However adamant they are now about their respective plans, the
three candidates to the US presidency will have to conform their
positions to whatever security and political situations they confront as
commander in chief next year. The two Democrats' plans to withdraw
US troops quickly may be tempered by the realities of what that entails.
If Republican Sen. McCain is president, he would be responsive to the
electorate and find a US troop level for Iraq which is sustainable.
The quest for wiggle room came into relief recently as an aide to
Barack Obama said the candidate's plan to remove most US troops
from Iraq within 16 months was "a best-case scenario" - a nod
to those who suggest his plan is unrealistic. That aide, Samantha Power,
left the campaign. But supporters of each of the candidates acknowledge
that positions could change when any one of them gets into office. The
Christian Science Monitor on March 17 quoted Rep Joe Sestak (D) of
Pennsylvania, a retired rear admiral and a supporter of Mrs. Clinton, as
saying: "Anything can always change because you have to deal with
the situation when you inherit it".
Sen. Clinton has not offered a "date certain" for the
last troops to exit Iraq, but has said that, within 60 days of taking
office, she would want the Pentagon to produce a withdrawal plan. Rep
Sestak does not expect Clinton's withdrawal plans to change a lot
if she is elected president, but he acknowledges that direct counsel
from the Pentagon could result in a slight tweak of her plan to remove
troops at the rate of one to two brigades a month, to suit the realities
at the time.
The Obama campaign, which has focused on what it calls the
"strategic blunder" of invading Iraq, says the 16-month time
frame is realistic. The Monitor quoted Susan Rice, an Obama adviser, as
saying: "We need to draw down our combat brigades, we hope roughly
at the pace of one to two a month. We have to calibrate that, obviously,
to circumstances on the ground".
McCain has said US troops should remain in Iraq for many years.

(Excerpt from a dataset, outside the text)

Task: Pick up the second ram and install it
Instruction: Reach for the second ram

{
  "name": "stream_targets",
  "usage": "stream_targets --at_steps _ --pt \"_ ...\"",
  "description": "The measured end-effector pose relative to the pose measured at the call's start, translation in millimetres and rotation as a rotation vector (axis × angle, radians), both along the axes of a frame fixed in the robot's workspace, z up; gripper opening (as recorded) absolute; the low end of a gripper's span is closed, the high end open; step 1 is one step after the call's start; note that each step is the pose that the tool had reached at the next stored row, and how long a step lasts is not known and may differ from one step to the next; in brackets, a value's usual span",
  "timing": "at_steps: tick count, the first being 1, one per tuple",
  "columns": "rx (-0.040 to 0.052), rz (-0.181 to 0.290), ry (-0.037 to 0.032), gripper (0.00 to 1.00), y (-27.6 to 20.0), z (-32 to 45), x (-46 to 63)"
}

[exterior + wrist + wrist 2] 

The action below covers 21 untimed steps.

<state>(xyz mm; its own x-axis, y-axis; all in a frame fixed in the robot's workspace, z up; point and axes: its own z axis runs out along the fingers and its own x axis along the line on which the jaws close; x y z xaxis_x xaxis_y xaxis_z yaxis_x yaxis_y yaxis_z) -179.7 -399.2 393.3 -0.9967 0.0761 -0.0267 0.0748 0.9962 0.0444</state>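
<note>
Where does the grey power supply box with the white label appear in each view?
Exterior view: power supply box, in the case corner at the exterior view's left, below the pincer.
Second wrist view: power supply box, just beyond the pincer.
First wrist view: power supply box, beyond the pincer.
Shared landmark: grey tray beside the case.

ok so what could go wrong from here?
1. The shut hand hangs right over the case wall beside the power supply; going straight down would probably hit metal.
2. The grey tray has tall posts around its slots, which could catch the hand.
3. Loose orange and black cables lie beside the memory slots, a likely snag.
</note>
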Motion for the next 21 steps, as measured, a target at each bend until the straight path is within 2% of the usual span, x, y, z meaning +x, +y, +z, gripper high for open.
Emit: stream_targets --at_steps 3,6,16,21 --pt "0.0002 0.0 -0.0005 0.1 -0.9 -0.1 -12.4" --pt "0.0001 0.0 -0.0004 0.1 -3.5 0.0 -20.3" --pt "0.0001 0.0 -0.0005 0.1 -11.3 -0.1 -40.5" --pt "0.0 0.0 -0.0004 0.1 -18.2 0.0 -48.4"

Long a backer of the "surge", McCain, will fight to keep
substantial numbers in Iraq. But his position will reflect the
circumstances he would confront as president. McCain, who arrived in
Iraq on March 16 and left on March 18, has maintained that Americans
will not object to a sizable number of forces in Iraq as long as the
troops are not getting shot at.
Neo-con military expert Max Boot at the powerful Council on Foreign
Relations - of which Vice-President Cheney is a pillar - and an adviser
to McCain, says: "If we manage to stabilise the situation in Iraq
and manage to get casualties close to zero, I don't think the idea
of having troops there is terribly controversial". He says
President Bill Clinton promised to get troops out of Bosnia, yet many
are still there a decade later.
Reconciliation Conference & Prospects: A national
reconciliation conference was held at a heavily guarded convention
centre in Baghdad's Green Zone on March 18-19 with about 450
attending. In his opening address, PM Maliki urged the participants to
prevent personal or group ambitions from keeping the national
reconciliation goal blocked. He stressed the need for all to sacrifice
for the sake of Iraq emerging as a strong and united country able to
prosper and benefit from the many opportunities being offered by an
improved environment, such as better security in the country now than in
2005.
Yet the event was marred by deep political and religious fissures.
The conference was boycotted by four key blocs - the Iraqi Accordance
Front (IAF) which is the main Sunni group with 44 seats in parliament,
the smaller Sunni Dialogue group of Saleh Mutlaq, the secular Iraqi List
of former PM Iyad Allawi, and the Sadrist Si'ites. Few, if any,
prominent Ba'thists, militia members or representatives of the
insurgency - the groups which many say represent the main obstacles to
reconciliation - showed up.
Shaikh 'Ali Hatem al-Suleiman, leader of the Sunni Anbar
Awakening Council (AAC) and a key Arab tribal figure, stormed out of the
auditorium after the opening speeches, saying: "People want answers
from us. We're not going to sit here only to listen to
speeches".
Success or failure of reconciliation efforts come January 2009 will
determine the approach of the next president at the White House. Gen
Petraeus maintains that Iraqi reconciliation, thought disappointingly
slow, is still possible.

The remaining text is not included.